▶ **Task item**
Retype the listing without any alteration.

▶ **Data provided**
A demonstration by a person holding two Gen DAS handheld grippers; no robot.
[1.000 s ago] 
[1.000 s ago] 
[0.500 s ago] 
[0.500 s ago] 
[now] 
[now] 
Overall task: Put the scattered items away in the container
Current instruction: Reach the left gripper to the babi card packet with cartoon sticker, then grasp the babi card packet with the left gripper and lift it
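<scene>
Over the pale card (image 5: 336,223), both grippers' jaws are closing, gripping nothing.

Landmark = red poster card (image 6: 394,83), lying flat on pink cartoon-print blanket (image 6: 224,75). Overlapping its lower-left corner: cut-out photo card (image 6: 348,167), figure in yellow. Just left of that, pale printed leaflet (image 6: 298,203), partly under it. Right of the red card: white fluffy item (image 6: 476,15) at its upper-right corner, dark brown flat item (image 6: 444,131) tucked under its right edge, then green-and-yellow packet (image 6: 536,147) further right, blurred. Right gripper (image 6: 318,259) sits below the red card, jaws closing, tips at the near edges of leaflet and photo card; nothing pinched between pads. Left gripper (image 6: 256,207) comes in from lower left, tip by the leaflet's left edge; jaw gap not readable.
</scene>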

▶ **Solution to the exercise**
A demonstration by a person holding two Gen DAS handheld grippers; no robot.
[1.000 s ago] 
[1.000 s ago] 
[0.500 s ago] 
[0.500 s ago] 
[now] 
[now] 
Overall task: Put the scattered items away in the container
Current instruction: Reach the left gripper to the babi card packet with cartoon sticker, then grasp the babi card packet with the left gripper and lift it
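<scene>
Over the pale card (image 5: 336,223), both grippers' jaws are closing, gripping nothing.

Landmark = red poster card (image 6: 394,83), lying flat on pink cartoon-print blanket (image 6: 224,75). Overlapping its lower-left corner: cut-out photo card (image 6: 348,167), figure in yellow. Just left of that, pale printed leaflet (image 6: 298,203), partly under it. Right of the red card: white fluffy item (image 6: 476,15) at its upper-right corner, dark brown flat item (image 6: 444,131) tucked under its right edge, then green-and-yellow packet (image 6: 536,147) further right, blurred. Right gripper (image 6: 318,259) sits below the red card, jaws closing, tips at the near edges of leaflet and photo card; nothing pinched between pads. Left gripper (image 6: 256,207) comes in from lower left, tip by the leaflet's left edge; jaw gap not readable.
</scene>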

Output for the exercise is complete.